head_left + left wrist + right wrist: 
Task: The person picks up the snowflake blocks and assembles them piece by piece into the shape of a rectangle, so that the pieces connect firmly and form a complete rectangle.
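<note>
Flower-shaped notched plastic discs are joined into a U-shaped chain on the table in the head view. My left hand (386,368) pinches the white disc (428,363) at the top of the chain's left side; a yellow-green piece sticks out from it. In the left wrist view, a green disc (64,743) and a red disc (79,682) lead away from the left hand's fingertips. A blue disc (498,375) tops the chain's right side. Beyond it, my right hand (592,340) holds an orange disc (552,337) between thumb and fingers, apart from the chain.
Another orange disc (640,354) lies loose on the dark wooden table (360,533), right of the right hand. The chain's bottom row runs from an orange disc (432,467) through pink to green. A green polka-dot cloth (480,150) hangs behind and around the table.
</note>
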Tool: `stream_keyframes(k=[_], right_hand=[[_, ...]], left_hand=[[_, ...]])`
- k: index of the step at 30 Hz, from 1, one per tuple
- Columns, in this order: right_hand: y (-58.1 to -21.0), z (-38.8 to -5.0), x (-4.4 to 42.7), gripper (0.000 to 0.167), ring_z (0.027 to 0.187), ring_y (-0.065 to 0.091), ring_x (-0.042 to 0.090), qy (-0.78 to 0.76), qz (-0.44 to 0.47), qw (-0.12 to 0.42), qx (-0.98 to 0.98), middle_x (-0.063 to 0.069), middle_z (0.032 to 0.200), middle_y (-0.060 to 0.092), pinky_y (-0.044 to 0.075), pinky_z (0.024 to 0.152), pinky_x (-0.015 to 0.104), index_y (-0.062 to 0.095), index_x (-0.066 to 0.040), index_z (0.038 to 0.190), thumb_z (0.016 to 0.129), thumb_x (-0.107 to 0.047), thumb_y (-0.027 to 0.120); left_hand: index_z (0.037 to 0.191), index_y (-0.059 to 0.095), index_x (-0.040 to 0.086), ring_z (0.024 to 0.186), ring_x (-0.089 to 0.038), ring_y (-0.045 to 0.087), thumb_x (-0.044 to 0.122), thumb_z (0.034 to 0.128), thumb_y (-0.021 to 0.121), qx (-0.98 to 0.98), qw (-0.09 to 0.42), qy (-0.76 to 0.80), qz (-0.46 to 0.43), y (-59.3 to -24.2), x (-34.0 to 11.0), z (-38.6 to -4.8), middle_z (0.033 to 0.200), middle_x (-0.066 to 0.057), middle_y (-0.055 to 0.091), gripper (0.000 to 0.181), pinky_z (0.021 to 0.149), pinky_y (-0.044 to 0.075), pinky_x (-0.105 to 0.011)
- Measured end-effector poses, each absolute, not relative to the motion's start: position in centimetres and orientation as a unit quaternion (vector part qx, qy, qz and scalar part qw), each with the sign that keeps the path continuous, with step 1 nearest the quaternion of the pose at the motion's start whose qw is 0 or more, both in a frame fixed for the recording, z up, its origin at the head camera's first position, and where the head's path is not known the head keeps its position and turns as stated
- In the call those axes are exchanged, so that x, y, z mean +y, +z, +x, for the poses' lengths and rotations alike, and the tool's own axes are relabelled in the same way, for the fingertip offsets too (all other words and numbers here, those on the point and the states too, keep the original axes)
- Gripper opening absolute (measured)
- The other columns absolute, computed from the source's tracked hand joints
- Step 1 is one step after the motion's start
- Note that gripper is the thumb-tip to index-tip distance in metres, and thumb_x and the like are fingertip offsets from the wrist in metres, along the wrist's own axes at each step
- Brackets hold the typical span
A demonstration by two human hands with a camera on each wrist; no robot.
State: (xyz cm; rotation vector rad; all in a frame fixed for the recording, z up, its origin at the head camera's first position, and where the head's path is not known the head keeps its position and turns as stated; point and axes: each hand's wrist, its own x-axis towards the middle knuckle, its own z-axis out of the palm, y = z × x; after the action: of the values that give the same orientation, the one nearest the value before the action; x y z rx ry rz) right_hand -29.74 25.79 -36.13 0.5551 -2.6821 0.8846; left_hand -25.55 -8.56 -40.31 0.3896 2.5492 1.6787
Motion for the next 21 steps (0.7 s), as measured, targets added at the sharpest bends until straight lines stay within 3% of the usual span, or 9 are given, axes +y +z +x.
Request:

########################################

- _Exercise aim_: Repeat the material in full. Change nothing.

- _Solved problem_:
head_left + left wrist + right wrist: 
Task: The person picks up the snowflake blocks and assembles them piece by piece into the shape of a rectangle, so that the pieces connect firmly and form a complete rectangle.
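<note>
Flower-shaped notched plastic discs are joined into a U-shaped chain on the table in the head view. My left hand (386,368) pinches the white disc (428,363) at the top of the chain's left side; a yellow-green piece sticks out from it. In the left wrist view, a green disc (64,743) and a red disc (79,682) lead away from the left hand's fingertips. A blue disc (498,375) tops the chain's right side. Beyond it, my right hand (592,340) holds an orange disc (552,337) between thumb and fingers, apart from the chain.
Another orange disc (640,354) lies loose on the dark wooden table (360,533), right of the right hand. The chain's bottom row runs from an orange disc (432,467) through pink to green. A green polka-dot cloth (480,150) hangs behind and around the table.
</note>
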Tool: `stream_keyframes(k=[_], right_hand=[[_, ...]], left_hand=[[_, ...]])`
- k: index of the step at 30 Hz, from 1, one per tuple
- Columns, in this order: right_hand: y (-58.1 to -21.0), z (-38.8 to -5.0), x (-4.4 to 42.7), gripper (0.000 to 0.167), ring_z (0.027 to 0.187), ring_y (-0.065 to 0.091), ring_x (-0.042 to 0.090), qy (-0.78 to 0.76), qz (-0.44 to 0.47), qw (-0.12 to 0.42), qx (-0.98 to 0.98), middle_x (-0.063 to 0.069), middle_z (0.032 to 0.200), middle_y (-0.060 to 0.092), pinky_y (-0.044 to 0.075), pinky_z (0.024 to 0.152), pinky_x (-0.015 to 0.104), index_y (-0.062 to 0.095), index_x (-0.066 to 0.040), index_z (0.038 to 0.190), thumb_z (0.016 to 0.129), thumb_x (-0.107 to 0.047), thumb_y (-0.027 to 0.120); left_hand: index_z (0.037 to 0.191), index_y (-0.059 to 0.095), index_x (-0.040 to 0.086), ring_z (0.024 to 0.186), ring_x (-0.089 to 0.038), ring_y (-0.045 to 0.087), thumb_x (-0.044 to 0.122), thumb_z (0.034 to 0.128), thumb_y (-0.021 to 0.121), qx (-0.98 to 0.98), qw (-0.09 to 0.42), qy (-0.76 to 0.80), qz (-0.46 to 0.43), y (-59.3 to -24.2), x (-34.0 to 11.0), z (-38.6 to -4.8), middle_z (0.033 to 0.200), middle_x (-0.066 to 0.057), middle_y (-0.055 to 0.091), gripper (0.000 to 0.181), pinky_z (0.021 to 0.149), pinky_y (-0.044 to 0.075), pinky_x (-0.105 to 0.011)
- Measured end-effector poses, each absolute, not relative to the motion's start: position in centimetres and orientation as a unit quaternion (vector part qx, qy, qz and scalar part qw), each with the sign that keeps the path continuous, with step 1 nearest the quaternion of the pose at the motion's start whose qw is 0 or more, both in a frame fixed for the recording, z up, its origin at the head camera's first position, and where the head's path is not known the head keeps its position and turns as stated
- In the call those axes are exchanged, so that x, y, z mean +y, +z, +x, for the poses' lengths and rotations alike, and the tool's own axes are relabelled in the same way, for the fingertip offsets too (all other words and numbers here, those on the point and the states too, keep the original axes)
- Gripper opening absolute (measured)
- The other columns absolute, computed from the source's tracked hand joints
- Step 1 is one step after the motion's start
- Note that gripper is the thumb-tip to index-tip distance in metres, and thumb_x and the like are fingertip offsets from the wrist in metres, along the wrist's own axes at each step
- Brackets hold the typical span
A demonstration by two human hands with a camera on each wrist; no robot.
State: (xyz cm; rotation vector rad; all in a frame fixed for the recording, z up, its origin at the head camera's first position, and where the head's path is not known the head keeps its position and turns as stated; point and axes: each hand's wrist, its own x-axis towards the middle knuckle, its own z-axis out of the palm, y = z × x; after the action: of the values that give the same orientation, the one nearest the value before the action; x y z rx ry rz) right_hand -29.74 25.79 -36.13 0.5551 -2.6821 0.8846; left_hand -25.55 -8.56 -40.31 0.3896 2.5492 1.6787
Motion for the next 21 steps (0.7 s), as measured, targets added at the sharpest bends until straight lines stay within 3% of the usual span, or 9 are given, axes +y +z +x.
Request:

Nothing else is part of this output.